トップバッターというと一般的なイメージは俊足でとにかく塁に出られる打者、というのが思われるところである。そこから考えると、高橋由伸はセオリーから外れているように見える。



しかし投手の立ち上がりの不安定さ、のっけから点を取られる恐怖心等考えれば、パンチ力のある打者がトップに座るのは攻める上で非常に効果的でもある。

しかしたった一度のパンチ力だけクローズアップするのは軽率である。その後の打席はどうする?という疑問が当然成立する。というところで今年の巨人を考えると、高橋由伸の出塁率は4割を超えており、塁に出るという先頭打者の役割を充分に果たしているといえよう。



しかし、パンチ力があって、塁に出られて、走ることのできる選手がいたら、その選手は理想の先頭打者といっていいだろう。というところで忘れてならないのは、リッキー・ヘンダーソンである。

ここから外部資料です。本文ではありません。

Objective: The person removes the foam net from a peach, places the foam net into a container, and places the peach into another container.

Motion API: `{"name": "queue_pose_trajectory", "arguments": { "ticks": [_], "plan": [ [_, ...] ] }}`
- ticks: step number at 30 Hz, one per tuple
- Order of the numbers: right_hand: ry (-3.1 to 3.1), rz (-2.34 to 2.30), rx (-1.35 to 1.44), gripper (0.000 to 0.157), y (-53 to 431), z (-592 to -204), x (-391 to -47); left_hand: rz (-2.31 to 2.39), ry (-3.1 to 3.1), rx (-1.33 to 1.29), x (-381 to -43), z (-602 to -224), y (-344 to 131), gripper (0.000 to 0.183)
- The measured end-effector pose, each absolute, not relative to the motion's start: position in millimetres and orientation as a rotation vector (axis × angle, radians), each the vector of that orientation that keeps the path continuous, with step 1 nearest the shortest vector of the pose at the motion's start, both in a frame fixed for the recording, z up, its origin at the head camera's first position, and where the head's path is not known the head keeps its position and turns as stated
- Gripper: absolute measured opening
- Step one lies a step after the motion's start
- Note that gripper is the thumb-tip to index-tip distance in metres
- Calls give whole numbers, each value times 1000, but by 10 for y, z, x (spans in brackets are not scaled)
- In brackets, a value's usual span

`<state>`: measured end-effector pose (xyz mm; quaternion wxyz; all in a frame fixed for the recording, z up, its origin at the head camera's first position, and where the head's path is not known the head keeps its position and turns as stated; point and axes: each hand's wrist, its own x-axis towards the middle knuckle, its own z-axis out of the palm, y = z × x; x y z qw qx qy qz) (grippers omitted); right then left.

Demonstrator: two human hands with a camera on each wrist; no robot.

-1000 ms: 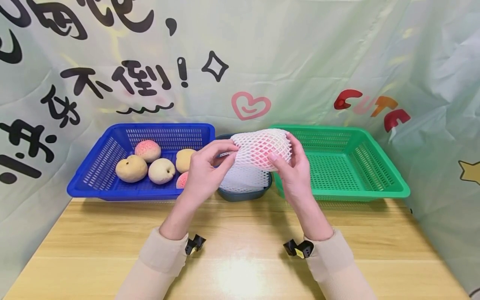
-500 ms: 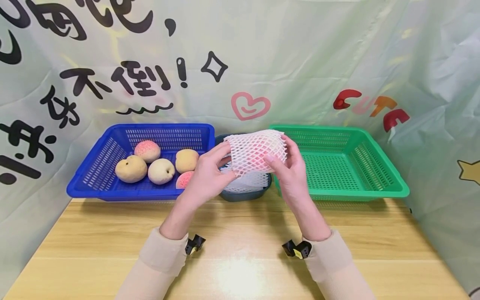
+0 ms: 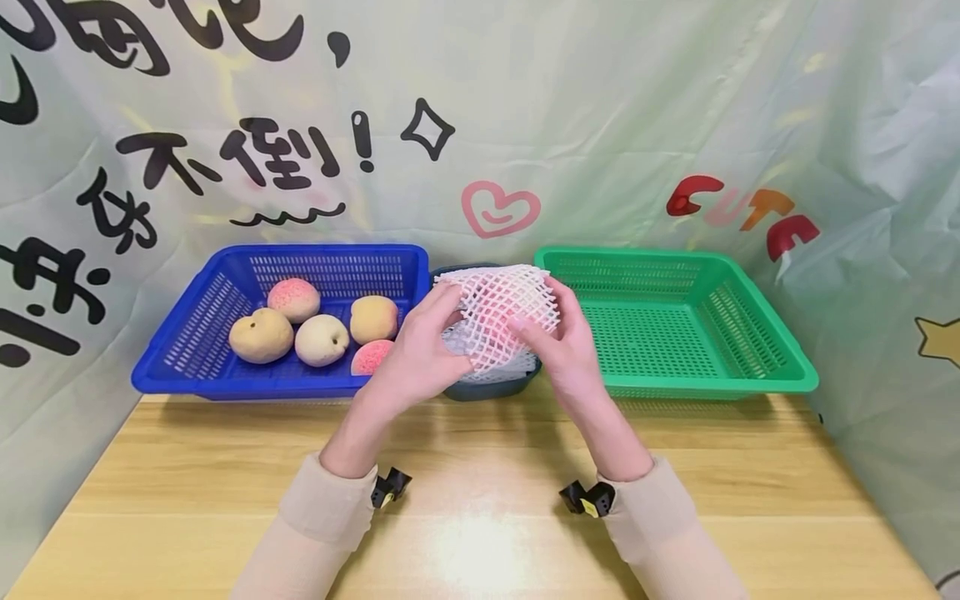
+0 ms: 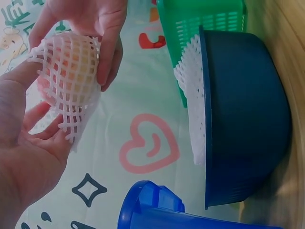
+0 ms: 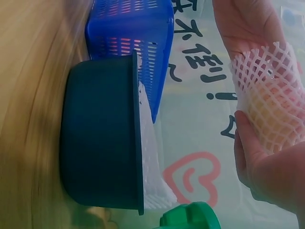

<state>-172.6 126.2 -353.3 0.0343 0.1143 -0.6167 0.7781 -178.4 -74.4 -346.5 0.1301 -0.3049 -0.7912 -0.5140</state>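
A peach (image 3: 501, 315) with a pink blush sits inside a white foam net sleeve (image 3: 480, 348), held up above the dark blue-grey bin (image 3: 491, 390). My right hand (image 3: 562, 346) grips the peach through the net, its thumb across the near side. At the sleeve's left end, my left hand (image 3: 423, 346) holds the net's edge between thumb and fingers. Some left fingertips are hidden behind or within the mesh. In the left wrist view the peach (image 4: 71, 71) shows yellow and pink through the mesh. More white foam nets (image 4: 194, 105) lie in the bin.
A blue basket (image 3: 180, 358) on the left holds several peaches (image 3: 261, 337). On the right stands a green basket (image 3: 750, 333). Both baskets and the bin rest on a wooden table (image 3: 480, 500) before a printed cloth backdrop (image 3: 600, 125).
Both hands have shifted slightly left and down with the netted peach. The left fingers have spread from a pinch to a wider hold at the sleeve's end, and the peach sits nearer the left hand.
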Motion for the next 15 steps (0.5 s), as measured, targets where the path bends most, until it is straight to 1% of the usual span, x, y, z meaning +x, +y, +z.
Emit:
{"name": "queue_pose_trajectory", "arguments": {
  "ticks": [3, 10, 15],
  "plan": [
    [-1934, 2392, 343, 76, 1253, -3542, -1728, -1447, -2301, -902, -1786, -3472, -745, 48],
    [-2014, 2402, 375, 72, 1240, -3580, -1734, -1290, -2360, -905, -1787, -3505, -762, 58],
    [-2060, 2376, 383, 70, 1227, -3589, -1734, -1251, -2415, -896, -1774, -3501, -755, 55]
  ]
}}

1979年6月24日にメジャーデビューを果たし、その年に33盗塁を記録した。翌シーズン100盗塁で盗塁王を獲得して以降、1980年から1986年にかけて7年連続盗塁王に輝いた。特に1982年には年間130盗塁という大記録を達成。それまでのメジャーの通算盗塁記録であったルー・ブロックの938盗塁を大きく上回り、(現時点で最後のメジャーでのプレイとなっている)2003年時点で通算1406盗塁を達成している。



盗塁の能力は特筆すべきものがあるが、驚くべきは打撃力。通算打率こそ.270台だが、出塁率は.401。イチローの通算が.380だからトップバッターとしての責務をいかに果たしていたか分かるだろう。



そして目を見張るのが先頭打者本塁打の数。通算81本。これも不滅の記録だろう。独特のクラウチングスタイルから四球を選ぶべくじっくりと待ち、好球が来たら逃さない。ボンズに抜かれたが、得点と四球の当時のメジャー記録は、ヘンダーソンの前はいずれもベーブ・ルースが保持していた記録であり、長らくアンタッチャブルな記録を破ったことの意義は非常に高い。



残念ながら守備はさほど上手くはなく、肩も弱い。よってレフトが定位置だったが、その攻撃能力を見れば歴代ナンバー1の先頭打者といって過言でないだろう。